TASK STATEMENT –
Using the data below, return all lines in which "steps" appears.
── THE DATA ──
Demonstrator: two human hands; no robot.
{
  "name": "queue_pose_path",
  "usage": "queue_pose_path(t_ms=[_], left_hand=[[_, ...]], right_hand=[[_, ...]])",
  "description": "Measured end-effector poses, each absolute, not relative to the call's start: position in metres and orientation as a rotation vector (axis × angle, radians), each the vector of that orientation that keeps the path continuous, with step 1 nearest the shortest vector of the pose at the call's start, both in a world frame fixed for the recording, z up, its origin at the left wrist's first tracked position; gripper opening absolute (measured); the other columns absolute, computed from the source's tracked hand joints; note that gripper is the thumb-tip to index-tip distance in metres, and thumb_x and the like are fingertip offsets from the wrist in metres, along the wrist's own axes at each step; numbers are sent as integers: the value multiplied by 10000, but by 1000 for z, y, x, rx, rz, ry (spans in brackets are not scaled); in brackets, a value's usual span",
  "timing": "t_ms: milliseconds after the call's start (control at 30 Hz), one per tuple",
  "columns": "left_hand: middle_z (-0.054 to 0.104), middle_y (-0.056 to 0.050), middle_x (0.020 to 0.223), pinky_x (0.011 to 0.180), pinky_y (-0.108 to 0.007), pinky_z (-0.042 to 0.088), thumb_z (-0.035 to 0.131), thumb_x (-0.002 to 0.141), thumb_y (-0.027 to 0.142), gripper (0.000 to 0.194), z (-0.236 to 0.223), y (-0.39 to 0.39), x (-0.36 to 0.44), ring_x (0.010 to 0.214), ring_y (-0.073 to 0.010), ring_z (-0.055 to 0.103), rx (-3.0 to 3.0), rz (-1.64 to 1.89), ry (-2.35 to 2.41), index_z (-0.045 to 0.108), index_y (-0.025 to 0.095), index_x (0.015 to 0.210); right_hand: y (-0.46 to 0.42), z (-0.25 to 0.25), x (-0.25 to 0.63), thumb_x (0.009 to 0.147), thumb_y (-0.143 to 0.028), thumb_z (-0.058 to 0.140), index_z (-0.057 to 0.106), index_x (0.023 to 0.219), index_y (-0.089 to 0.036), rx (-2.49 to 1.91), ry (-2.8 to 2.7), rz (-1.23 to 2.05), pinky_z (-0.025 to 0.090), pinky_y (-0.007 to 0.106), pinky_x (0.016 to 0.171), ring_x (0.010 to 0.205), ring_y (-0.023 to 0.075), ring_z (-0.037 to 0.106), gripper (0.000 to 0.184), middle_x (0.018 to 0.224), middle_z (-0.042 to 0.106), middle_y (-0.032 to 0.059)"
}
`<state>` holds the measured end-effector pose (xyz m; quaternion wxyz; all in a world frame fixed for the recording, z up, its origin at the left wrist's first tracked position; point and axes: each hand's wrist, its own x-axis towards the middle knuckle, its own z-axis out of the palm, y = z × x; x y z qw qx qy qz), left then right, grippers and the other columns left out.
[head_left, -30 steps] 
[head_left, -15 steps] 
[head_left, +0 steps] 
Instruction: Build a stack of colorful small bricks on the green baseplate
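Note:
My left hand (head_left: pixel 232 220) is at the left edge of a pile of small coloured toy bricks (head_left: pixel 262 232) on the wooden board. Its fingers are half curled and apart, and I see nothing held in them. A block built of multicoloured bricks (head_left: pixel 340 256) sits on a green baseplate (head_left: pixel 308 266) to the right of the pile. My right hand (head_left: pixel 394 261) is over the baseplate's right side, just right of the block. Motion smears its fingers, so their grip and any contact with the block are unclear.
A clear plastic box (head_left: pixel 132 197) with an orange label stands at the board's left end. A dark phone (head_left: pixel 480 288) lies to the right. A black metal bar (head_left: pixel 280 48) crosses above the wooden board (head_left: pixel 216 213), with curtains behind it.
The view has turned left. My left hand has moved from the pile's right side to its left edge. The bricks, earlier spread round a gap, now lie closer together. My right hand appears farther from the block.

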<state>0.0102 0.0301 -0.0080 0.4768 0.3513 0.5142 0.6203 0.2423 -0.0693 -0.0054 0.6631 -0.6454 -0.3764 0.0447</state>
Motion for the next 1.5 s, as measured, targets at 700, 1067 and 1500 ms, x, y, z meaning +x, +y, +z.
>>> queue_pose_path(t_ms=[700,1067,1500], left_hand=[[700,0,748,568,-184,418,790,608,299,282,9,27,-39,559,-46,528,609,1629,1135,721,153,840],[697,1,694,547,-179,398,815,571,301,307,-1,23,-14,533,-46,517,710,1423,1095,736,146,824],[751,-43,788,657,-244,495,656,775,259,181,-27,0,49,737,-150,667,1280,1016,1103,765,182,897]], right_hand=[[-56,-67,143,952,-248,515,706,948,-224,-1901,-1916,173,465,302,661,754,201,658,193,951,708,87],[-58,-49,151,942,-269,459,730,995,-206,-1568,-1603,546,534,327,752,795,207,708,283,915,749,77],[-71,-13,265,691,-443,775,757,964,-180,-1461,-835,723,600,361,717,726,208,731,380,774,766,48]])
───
RESULT FOR THIS TASK –
[head_left, -30 steps] 
[head_left, -15 steps] 
[head_left, +0 steps] 

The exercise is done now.